- SR 376 highlighted in red

Route information
- Maintained by GDOT
- Length: 16.0 mi (25.7 km)
- Existed: 1972–present

Major junctions
- West end: SR 31 in Clyattville
- I-75 west of Lake Park; US 41 / SR 7 in Lake Park;
- East end: SR 135 west of Statenville

Location
- Country: United States
- State: Georgia
- Counties: Lowndes, Echols

Highway system
- Georgia State Highway System; Interstate; US; State; Special;
| ← SR 375 |  | → SR 377 |

= Georgia State Route 376 =

State highway in Georgia, United States

State Route 376 (SR 376) is a 16.0 mi east–west state highway that travels within portions of Lowndes and Echols counties in the southern part of the U.S. state of Georgia.
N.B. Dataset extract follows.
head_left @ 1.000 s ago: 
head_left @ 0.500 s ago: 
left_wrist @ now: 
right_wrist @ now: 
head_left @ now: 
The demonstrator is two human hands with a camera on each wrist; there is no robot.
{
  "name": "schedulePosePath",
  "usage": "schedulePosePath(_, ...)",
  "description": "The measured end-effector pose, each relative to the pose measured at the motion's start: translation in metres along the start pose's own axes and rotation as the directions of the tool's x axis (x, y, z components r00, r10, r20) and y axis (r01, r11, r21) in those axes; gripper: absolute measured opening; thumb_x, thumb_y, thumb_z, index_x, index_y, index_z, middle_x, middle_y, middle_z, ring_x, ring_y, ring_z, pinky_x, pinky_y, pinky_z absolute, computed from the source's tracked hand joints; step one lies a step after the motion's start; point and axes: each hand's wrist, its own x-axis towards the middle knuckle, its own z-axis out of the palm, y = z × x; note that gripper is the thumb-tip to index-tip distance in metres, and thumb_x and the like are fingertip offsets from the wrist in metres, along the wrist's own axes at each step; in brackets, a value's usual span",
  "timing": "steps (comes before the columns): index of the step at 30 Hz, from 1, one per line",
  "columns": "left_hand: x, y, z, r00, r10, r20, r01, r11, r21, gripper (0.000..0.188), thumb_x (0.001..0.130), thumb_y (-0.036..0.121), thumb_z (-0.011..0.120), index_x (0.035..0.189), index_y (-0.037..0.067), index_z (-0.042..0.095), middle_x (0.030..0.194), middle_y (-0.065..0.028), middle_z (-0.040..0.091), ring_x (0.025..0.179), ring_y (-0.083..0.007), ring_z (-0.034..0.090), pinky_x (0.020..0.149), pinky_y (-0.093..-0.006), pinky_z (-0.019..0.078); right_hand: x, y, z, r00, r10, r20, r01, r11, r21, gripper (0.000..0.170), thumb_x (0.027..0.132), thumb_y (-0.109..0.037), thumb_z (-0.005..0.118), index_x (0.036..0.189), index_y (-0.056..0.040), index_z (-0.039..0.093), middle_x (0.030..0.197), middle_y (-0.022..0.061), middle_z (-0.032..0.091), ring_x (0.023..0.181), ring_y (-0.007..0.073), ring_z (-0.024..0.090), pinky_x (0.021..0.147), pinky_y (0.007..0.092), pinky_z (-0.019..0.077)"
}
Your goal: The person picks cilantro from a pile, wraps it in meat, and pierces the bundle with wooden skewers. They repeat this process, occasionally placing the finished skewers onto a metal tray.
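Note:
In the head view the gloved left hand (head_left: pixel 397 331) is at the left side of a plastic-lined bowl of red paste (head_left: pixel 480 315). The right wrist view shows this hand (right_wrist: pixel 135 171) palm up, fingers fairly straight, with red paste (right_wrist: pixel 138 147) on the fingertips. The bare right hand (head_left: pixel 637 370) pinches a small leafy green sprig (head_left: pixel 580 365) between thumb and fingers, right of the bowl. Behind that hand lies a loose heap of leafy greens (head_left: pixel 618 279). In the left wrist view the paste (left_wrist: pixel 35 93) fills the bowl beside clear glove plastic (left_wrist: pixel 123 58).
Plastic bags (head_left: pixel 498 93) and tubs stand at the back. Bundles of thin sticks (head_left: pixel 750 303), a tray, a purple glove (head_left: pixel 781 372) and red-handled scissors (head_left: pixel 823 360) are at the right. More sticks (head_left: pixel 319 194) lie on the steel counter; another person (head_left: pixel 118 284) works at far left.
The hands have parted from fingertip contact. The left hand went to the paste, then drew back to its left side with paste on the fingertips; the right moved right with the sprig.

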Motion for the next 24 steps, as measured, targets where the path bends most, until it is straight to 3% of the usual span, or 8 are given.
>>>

It connects Clyattville with the Statenville area, via Lake Park. The roadway was built in the late 1950s and designated as SR 376 in 1972.

==Route description==
SR 376 begins at an intersection with SR 31 in Clyattville, within Lowndes County. The highway travels to the southeast and curves to the east. Later, it curves back to the southeast and makes a longer curve to the east-northeast. It has an interchange with Interstate 75 (I-75). The route continues to the east-northeast and enters the western part of Lake Park, where it intersects US 41/SR 7 (West Marion Avenue). The three highways travel concurrently into the main part of town, where SR 376 splits off to a generally east-northeastern direction. It travels through rural areas of Echols County, and crosses over the Alapahoochee River, until it meets its eastern terminus, an intersection with SR 135 west of Statenville.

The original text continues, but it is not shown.